* _TASK BRIEF_: Pick out the lines below that contain the string "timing" and copy them all.

* _MATERIAL FOR THIS TASK_:
+ + + + + + +

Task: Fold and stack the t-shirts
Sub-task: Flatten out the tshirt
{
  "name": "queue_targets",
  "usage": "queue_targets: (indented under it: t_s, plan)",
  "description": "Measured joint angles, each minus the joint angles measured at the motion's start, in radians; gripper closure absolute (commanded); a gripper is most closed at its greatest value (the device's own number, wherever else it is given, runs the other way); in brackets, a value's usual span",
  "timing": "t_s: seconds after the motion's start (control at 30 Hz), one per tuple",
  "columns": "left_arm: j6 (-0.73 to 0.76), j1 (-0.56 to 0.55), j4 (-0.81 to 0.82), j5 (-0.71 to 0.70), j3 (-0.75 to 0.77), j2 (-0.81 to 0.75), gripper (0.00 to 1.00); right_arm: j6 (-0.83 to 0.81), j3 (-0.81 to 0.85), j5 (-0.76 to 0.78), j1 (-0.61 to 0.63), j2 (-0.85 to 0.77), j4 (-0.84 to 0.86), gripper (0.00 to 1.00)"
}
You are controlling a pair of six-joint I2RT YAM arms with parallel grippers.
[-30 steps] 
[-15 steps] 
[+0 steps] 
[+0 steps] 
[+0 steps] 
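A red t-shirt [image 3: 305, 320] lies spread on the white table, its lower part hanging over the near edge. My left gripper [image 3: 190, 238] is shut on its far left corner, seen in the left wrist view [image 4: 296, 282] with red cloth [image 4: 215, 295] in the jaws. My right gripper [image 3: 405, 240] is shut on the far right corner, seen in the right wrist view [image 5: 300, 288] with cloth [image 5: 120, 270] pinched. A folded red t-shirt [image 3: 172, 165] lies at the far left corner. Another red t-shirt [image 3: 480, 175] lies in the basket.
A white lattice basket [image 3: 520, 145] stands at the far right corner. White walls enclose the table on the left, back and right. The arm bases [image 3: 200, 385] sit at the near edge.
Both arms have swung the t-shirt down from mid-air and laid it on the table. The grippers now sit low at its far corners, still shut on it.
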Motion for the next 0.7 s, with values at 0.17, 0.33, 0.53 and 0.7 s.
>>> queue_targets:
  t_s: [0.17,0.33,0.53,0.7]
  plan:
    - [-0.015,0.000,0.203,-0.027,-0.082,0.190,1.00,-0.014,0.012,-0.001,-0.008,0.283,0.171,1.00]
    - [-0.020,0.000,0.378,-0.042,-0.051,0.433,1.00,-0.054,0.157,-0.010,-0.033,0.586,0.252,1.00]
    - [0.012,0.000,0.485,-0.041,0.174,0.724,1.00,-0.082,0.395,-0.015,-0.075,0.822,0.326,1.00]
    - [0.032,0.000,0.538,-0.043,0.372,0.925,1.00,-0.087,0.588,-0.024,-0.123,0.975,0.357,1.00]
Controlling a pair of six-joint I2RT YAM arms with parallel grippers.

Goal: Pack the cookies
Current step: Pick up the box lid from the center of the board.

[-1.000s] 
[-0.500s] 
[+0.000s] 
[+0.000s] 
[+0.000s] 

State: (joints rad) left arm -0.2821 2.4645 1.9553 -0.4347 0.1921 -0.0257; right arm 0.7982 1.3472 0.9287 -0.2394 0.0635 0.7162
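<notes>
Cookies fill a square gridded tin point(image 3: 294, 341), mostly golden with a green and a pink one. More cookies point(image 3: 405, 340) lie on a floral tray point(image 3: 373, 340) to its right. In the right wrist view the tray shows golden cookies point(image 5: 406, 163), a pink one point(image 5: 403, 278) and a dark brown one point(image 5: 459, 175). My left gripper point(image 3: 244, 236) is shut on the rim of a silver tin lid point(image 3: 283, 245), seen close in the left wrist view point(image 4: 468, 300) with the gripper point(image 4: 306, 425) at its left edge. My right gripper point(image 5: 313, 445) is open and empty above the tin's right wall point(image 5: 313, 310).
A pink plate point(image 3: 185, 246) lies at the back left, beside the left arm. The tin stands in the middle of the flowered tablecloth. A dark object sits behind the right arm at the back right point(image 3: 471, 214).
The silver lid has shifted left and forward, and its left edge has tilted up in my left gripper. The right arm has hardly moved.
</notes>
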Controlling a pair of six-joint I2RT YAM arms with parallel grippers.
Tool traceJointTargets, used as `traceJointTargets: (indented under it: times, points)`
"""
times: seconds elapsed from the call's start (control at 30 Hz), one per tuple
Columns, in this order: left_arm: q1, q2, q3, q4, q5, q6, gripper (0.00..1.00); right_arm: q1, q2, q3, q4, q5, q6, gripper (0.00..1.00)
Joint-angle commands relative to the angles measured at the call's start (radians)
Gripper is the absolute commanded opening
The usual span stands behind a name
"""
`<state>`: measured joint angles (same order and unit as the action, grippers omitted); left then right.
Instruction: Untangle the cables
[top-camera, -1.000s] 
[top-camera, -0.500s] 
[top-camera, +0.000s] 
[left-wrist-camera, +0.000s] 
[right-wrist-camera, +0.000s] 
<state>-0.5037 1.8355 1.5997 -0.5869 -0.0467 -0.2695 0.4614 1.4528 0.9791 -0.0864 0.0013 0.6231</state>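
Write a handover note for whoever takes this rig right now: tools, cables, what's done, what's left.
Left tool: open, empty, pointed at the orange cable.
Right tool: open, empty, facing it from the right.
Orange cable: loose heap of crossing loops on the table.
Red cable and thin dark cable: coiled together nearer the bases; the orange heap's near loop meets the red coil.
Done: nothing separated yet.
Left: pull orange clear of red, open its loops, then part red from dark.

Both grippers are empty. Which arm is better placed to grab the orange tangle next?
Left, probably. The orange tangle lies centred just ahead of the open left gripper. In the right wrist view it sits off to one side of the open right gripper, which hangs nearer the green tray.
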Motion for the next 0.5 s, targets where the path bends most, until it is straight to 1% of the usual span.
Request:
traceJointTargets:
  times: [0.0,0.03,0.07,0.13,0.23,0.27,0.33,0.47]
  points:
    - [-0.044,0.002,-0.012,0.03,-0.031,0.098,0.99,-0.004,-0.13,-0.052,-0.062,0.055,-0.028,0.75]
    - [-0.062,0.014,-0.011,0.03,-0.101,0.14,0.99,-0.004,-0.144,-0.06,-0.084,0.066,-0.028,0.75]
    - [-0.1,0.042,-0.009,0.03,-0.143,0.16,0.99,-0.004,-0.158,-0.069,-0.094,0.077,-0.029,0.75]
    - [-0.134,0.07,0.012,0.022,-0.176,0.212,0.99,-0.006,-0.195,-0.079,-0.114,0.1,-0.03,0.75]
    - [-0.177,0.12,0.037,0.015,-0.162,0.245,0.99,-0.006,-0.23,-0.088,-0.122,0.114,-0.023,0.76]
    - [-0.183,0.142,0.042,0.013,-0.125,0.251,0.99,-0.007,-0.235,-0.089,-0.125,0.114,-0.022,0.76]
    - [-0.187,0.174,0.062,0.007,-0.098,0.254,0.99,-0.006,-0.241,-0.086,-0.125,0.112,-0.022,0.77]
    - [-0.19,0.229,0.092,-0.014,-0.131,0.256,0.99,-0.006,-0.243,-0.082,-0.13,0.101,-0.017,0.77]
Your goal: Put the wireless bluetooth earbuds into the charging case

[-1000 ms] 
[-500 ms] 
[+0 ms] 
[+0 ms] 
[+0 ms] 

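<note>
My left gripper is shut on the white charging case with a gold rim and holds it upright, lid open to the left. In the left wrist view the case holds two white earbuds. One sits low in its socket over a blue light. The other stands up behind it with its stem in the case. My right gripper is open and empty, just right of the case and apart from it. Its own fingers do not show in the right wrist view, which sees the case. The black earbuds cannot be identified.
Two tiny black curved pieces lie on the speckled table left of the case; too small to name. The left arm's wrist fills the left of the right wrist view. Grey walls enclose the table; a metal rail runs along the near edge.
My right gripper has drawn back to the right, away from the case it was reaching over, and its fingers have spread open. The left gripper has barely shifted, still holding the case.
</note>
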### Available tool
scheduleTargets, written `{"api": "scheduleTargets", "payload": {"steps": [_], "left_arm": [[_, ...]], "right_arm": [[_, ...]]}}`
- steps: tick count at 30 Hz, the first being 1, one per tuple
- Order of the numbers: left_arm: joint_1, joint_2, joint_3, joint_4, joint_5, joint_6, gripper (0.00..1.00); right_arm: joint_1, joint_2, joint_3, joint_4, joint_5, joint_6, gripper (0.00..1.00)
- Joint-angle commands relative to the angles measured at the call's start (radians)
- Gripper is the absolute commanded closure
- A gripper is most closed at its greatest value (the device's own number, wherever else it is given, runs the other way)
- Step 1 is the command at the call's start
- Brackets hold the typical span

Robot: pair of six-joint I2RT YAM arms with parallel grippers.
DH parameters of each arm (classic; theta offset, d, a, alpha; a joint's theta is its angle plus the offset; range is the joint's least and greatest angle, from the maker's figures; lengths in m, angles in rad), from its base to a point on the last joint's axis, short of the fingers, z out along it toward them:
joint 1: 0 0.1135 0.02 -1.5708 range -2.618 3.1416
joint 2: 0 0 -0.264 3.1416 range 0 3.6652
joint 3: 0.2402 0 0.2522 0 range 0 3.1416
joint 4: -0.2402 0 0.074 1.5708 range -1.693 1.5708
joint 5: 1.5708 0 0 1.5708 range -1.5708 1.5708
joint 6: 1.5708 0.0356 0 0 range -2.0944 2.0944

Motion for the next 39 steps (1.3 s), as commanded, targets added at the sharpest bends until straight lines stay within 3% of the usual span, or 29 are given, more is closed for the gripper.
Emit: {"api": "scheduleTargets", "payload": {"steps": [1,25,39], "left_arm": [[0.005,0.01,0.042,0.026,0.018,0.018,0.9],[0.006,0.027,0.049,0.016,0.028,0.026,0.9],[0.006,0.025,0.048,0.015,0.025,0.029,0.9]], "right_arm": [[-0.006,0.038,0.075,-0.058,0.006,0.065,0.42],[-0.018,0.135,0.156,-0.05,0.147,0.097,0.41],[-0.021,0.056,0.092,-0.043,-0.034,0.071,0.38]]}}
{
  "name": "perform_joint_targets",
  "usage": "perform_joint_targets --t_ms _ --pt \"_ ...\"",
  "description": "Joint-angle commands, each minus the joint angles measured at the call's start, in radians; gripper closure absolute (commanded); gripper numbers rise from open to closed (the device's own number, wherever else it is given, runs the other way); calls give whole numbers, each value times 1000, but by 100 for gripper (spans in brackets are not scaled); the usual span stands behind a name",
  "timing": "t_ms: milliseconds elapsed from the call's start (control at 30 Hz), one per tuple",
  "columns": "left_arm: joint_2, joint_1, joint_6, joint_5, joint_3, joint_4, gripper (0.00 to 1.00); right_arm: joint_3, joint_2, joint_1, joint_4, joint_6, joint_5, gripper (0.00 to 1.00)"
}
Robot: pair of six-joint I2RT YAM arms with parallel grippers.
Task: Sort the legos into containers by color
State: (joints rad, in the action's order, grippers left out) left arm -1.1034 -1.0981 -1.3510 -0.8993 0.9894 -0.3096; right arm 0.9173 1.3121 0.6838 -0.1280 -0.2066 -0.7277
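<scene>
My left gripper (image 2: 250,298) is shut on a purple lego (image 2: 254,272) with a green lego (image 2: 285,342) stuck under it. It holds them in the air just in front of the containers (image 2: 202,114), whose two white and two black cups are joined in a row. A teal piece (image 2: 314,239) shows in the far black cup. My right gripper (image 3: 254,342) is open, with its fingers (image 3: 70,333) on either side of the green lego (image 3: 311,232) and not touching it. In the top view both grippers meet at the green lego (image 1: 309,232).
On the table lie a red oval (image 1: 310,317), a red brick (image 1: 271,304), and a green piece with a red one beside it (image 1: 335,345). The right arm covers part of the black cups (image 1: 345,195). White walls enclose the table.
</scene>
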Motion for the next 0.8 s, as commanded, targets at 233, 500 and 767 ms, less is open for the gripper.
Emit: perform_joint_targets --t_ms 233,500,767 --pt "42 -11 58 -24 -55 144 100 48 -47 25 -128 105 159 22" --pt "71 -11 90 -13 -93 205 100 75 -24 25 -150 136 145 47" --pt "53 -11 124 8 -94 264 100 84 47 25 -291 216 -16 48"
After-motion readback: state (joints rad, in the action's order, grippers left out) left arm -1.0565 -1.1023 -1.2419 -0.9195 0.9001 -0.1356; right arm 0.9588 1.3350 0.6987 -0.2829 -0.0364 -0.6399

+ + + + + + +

* _RESPONSE BOX_:
  "timing": "t_s: seconds after the motion's start (control at 30 Hz), one per tuple",
  "timing": "t_ms: milliseconds elapsed from the call's start (control at 30 Hz), one per tuple",

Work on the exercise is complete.